→ Raw data:
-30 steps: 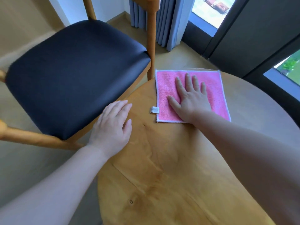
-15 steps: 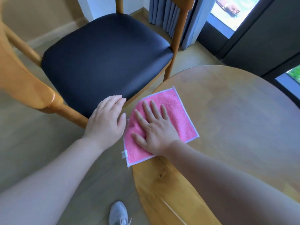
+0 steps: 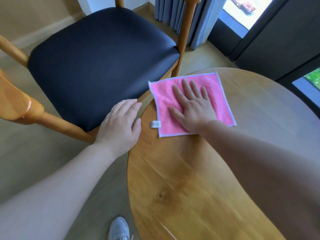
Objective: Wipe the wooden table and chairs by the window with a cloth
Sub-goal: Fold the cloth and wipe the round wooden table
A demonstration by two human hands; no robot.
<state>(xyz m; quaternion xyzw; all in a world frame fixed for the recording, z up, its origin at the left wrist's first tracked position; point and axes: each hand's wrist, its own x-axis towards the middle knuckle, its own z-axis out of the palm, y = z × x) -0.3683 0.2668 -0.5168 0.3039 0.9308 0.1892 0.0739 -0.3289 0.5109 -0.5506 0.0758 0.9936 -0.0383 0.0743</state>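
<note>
A pink cloth [image 3: 162, 94] with a white hem and a small white tag lies flat on the round wooden table [image 3: 190, 170], near its far left edge. My right hand [image 3: 194, 106] presses on the cloth with straight, spread fingers. My left hand [image 3: 121, 125] rests with straight fingers at the table's left edge, just beside the cloth and apart from it. A wooden chair with a dark padded seat [image 3: 97, 63] stands to the left of the table, its seat corner close to my left hand.
Blue curtains [image 3: 181, 16] hang behind the chair beside a dark-framed window [image 3: 259, 32]. A wooden armrest [image 3: 15, 103] juts out at the left. A grey shoe [image 3: 119, 228] shows on the wooden floor below the table edge.
My right hand has slid the cloth away from the table's left rim, farther onto the tabletop and toward the window. My left hand stays at the table's edge.
</note>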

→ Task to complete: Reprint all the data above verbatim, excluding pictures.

→ Exercise response:
-30 steps: 
-15 steps: 
+0 steps: 
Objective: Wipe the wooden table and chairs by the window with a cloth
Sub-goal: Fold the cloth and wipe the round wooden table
A demonstration by two human hands; no robot.
<state>(xyz m; quaternion xyzw; all in a world frame fixed for the recording, z up, its origin at the left wrist's first tracked position; point and axes: each hand's wrist, its own x-axis towards the middle knuckle, its own z-axis out of the palm, y = z × x) -0.3683 0.2668 -0.5168 0.3039 0.9308 0.1892 0.0739 -0.3289 0.5109 -0.5506 0.0758 0.9936 -0.0383 0.0743</state>
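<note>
A pink cloth [image 3: 162, 94] with a white hem and a small white tag lies flat on the round wooden table [image 3: 190, 170], near its far left edge. My right hand [image 3: 194, 106] presses on the cloth with straight, spread fingers. My left hand [image 3: 121, 125] rests with straight fingers at the table's left edge, just beside the cloth and apart from it. A wooden chair with a dark padded seat [image 3: 97, 63] stands to the left of the table, its seat corner close to my left hand.
Blue curtains [image 3: 181, 16] hang behind the chair beside a dark-framed window [image 3: 259, 32]. A wooden armrest [image 3: 15, 103] juts out at the left. A grey shoe [image 3: 119, 228] shows on the wooden floor below the table edge.
My right hand has slid the cloth away from the table's left rim, farther onto the tabletop and toward the window. My left hand stays at the table's edge.
</note>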

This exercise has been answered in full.